**Task item:** Reproduce every line that appears below, precisely and completely.

**Given data:**
==*==

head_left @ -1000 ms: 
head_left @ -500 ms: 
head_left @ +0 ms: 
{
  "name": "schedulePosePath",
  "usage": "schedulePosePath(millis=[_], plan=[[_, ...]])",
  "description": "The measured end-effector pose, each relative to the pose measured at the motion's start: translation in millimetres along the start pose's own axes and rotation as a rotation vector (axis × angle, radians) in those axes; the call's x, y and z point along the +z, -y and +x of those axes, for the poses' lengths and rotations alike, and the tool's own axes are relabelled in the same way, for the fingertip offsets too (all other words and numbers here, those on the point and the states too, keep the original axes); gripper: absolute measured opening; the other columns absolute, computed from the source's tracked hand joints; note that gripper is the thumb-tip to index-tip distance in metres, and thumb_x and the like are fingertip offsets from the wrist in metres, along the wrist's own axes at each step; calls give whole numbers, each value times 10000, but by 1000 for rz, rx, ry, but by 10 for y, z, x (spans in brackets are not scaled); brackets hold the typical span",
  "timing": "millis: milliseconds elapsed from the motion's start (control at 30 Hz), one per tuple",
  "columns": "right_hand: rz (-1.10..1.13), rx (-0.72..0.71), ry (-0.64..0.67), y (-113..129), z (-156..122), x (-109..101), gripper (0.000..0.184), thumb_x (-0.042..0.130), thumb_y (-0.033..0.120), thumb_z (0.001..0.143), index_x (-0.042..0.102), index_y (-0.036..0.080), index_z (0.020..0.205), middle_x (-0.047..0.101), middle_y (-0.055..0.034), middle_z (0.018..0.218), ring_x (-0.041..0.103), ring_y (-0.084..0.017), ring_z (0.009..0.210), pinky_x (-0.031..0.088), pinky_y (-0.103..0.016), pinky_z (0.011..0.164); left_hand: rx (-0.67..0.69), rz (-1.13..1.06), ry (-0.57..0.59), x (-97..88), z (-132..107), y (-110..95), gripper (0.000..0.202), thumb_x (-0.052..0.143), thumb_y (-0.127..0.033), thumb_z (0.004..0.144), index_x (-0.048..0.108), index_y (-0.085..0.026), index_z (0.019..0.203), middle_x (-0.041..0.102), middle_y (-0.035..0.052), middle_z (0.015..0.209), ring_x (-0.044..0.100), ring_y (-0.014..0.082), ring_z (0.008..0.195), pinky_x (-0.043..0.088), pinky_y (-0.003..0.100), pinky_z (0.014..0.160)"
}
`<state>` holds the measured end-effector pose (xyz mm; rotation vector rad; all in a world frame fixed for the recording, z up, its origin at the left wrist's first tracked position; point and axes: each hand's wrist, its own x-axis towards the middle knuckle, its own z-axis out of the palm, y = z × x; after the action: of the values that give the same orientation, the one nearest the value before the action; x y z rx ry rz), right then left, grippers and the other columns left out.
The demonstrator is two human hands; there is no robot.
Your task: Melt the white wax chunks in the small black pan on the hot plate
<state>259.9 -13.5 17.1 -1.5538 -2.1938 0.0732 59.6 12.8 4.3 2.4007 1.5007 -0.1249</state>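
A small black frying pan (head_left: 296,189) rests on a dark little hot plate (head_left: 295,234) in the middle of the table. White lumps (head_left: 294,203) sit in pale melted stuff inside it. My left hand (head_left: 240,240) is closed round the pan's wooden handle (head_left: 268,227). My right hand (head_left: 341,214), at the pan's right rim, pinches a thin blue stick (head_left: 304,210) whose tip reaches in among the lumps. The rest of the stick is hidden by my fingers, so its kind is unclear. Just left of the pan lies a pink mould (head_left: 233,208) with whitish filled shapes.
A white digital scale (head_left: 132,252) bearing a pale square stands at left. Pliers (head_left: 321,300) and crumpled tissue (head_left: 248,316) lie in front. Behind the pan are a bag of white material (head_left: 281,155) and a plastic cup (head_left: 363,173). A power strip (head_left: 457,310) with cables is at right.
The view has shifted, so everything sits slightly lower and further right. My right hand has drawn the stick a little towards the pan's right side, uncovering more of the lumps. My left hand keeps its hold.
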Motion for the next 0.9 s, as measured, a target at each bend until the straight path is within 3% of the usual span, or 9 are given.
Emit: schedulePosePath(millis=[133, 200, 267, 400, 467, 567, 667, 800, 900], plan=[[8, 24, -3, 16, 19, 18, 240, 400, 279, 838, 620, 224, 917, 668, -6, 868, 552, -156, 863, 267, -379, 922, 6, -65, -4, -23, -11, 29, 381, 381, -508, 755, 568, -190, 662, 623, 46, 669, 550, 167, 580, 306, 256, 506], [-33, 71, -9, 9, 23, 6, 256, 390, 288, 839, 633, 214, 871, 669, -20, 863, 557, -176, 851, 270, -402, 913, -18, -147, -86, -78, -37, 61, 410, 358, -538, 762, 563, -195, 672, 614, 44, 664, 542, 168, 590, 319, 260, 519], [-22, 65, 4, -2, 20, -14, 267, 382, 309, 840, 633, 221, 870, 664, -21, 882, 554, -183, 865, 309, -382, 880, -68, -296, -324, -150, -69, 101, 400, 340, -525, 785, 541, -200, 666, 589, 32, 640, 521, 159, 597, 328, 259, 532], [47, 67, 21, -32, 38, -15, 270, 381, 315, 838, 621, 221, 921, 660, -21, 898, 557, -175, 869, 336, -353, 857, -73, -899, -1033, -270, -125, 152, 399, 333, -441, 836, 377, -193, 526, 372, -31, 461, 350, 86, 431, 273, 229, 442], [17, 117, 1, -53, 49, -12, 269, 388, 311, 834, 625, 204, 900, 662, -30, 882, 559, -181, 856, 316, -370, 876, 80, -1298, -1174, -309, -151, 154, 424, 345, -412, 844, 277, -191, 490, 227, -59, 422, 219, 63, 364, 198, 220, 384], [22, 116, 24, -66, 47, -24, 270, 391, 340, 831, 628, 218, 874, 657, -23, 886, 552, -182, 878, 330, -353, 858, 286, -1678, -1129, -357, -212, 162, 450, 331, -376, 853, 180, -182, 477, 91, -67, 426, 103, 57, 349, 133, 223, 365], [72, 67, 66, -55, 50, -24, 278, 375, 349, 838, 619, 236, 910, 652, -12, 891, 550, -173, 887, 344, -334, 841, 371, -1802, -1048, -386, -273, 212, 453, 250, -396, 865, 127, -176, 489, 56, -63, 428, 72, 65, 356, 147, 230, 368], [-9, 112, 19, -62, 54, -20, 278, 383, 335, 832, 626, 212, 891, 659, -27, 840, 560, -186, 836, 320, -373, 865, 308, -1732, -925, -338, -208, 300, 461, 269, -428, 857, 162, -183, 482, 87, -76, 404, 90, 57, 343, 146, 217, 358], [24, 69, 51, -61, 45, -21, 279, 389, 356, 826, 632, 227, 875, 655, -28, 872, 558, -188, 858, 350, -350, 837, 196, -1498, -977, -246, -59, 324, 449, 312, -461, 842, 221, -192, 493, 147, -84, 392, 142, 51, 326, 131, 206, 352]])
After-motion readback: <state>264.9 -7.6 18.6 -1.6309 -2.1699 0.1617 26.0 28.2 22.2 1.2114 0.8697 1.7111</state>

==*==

**Solution below:**
head_left @ -1000 ms: 
head_left @ -500 ms: 
head_left @ +0 ms: 
{
  "name": "schedulePosePath",
  "usage": "schedulePosePath(millis=[_], plan=[[_, ...]])",
  "description": "The measured end-effector pose, each relative to the pose measured at the motion's start: translation in millimetres along the start pose's own axes and rotation as a rotation vector (axis × angle, radians) in those axes; the call's x, y and z point along the +z, -y and +x of those axes, for the poses' lengths and rotations alike, and the tool's own axes are relabelled in the same way, for the fingertip offsets too (all other words and numbers here, those on the point and the states too, keep the original axes); gripper: absolute measured opening; the other columns absolute, computed from the source's tracked hand joints; note that gripper is the thumb-tip to index-tip distance in metres, and thumb_x and the like are fingertip offsets from the wrist in metres, along the wrist's own axes at each step; calls give whole numbers, each value times 10000, but by 1000 for rz, rx, ry, but by 10 for y, z, x (spans in brackets are not scaled); brackets hold the typical span",
  "timing": "millis: milliseconds elapsed from the motion's start (control at 30 Hz), one per tuple",
  "columns": "right_hand: rz (-1.10..1.13), rx (-0.72..0.71), ry (-0.64..0.67), y (-113..129), z (-156..122), x (-109..101), gripper (0.000..0.184), thumb_x (-0.042..0.130), thumb_y (-0.033..0.120), thumb_z (0.001..0.143), index_x (-0.042..0.102), index_y (-0.036..0.080), index_z (0.020..0.205), middle_x (-0.047..0.101), middle_y (-0.055..0.034), middle_z (0.018..0.218), ring_x (-0.041..0.103), ring_y (-0.084..0.017), ring_z (0.009..0.210), pinky_x (-0.031..0.088), pinky_y (-0.103..0.016), pinky_z (0.011..0.164); left_hand: rx (-0.67..0.69), rz (-1.13..1.06), ry (-0.57..0.59), x (-97..88), z (-132..107), y (-110..95), gripper (0.000..0.202), thumb_x (-0.052..0.143), thumb_y (-0.127..0.033), thumb_z (0.004..0.144), index_x (-0.048..0.108), index_y (-0.085..0.026), index_z (0.019..0.203), middle_x (-0.041..0.102), middle_y (-0.035..0.052), middle_z (0.015..0.209), ring_x (-0.044..0.100), ring_y (-0.014..0.082), ring_z (0.008..0.195), pinky_x (-0.043..0.088), pinky_y (-0.003..0.100), pinky_z (0.014..0.160)"
}
`<state>` holds the measured end-effector pose (xyz mm; rotation vector rad; all in a world frame fixed for the recording, z up, its origin at the left wrist's first tracked position; point and axes: each hand's wrist, its own x-axis towards the middle knuckle, its own z-axis out of the palm, y = z × x; after the action: of the values that give the same orientation, the one nearest the value before the action; x y z rx ry rz), right then left, grippers and the other columns left out.
The demonstrator is two human hands; there is no robot.
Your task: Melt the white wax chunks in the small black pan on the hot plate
<state>259.9 -13.5 17.1 -1.5538 -2.1938 0.0732 59.6 12.8 4.3 2.4007 1.5007 -0.1249</state>
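A small black frying pan (head_left: 296,189) rests on a dark little hot plate (head_left: 295,234) in the middle of the table. White lumps (head_left: 294,203) sit in pale melted stuff inside it. My left hand (head_left: 240,240) is closed round the pan's wooden handle (head_left: 268,227). My right hand (head_left: 341,214), at the pan's right rim, pinches a thin blue stick (head_left: 304,210) whose tip reaches in among the lumps. The rest of the stick is hidden by my fingers, so its kind is unclear. Just left of the pan lies a pink mould (head_left: 233,208) with whitish filled shapes.
A white digital scale (head_left: 132,252) bearing a pale square stands at left. Pliers (head_left: 321,300) and crumpled tissue (head_left: 248,316) lie in front. Behind the pan are a bag of white material (head_left: 281,155) and a plastic cup (head_left: 363,173). A power strip (head_left: 457,310) with cables is at right.
The view has shifted, so everything sits slightly lower and further right. My right hand has drawn the stick a little towards the pan's right side, uncovering more of the lumps. My left hand keeps its hold.
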Motion for the next 0.9 s, as measured, a target at each bend until the straight path is within 3% of the usual span, or 9 are given.
Emit: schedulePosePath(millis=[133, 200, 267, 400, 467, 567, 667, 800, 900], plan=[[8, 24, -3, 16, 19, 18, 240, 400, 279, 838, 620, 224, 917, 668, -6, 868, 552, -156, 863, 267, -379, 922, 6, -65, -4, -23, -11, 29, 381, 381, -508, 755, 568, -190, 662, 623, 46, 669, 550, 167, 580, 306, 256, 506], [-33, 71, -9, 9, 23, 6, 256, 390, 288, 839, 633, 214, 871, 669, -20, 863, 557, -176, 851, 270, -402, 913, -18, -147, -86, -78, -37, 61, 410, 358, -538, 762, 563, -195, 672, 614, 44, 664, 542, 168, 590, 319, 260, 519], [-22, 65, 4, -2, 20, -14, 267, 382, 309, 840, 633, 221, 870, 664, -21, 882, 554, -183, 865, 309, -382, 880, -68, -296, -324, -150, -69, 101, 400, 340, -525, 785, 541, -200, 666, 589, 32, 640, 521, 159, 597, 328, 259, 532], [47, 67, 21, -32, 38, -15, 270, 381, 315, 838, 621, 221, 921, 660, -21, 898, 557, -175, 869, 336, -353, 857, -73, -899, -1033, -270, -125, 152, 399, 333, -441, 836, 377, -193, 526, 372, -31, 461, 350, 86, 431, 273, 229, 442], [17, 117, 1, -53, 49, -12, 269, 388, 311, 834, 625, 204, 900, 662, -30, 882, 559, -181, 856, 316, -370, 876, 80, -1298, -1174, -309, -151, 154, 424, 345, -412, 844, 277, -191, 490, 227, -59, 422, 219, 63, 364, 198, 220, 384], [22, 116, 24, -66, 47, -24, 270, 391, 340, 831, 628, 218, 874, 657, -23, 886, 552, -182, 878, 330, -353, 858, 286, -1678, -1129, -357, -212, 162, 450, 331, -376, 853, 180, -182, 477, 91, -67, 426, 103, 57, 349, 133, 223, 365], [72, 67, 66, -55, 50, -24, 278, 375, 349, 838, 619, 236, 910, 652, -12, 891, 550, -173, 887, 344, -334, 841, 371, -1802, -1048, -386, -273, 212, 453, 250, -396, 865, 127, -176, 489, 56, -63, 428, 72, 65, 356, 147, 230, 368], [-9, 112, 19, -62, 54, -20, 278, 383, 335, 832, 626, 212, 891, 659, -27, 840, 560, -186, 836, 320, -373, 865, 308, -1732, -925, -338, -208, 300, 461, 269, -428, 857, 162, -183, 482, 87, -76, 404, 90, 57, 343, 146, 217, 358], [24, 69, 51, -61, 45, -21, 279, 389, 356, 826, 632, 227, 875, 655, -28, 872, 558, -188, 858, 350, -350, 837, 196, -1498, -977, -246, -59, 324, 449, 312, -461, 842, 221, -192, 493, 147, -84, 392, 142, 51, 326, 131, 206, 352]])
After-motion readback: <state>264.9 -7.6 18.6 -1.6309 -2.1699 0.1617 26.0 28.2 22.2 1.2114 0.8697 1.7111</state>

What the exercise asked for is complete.